▸ Task instructions
Print a faithful copy of the data below, word for word, with the pictures left out.

▸ Recorded data
=-=-=-=-=

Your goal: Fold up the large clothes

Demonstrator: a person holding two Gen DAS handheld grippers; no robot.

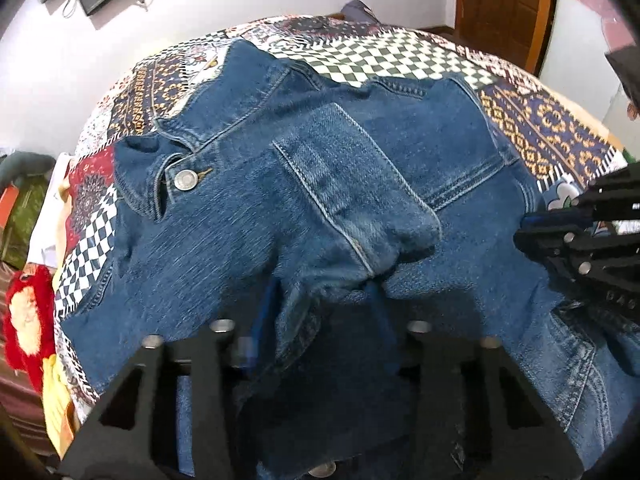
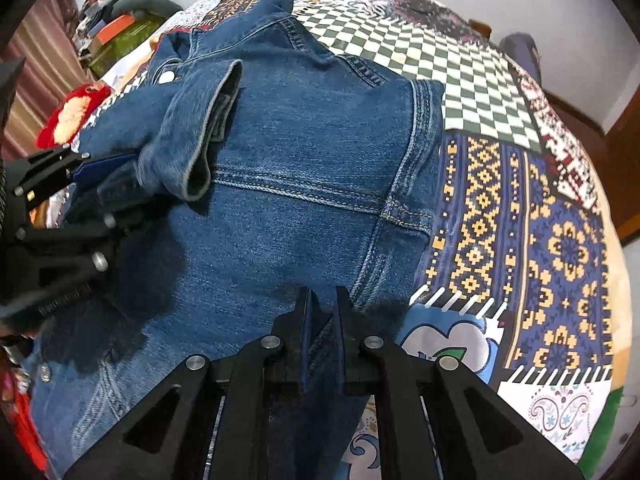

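Folding denim jacket (image 2: 304, 168): my right gripper (image 2: 322, 312) and left gripper (image 1: 320, 300) both pinch its hem; lift level, taut.

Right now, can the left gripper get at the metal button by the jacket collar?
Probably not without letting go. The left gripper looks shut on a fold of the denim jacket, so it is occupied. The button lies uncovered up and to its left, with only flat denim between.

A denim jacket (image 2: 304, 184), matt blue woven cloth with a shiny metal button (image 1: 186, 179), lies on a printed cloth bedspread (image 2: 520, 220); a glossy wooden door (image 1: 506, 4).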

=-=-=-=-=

▸ Your solution
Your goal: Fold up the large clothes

Demonstrator: a person holding two Gen DAS handheld grippers; no robot.


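Folding denim jacket (image 2: 304, 168): my right gripper (image 2: 322, 312) and left gripper (image 1: 320, 300) both pinch its hem; lift level, taut.

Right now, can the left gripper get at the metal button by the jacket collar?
Probably not without letting go. The left gripper looks shut on a fold of the denim jacket, so it is occupied. The button lies uncovered up and to its left, with only flat denim between.

A denim jacket (image 2: 304, 184), matt blue woven cloth with a shiny metal button (image 1: 186, 179), lies on a printed cloth bedspread (image 2: 520, 220); a glossy wooden door (image 1: 506, 4).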

That's the full output for the exercise.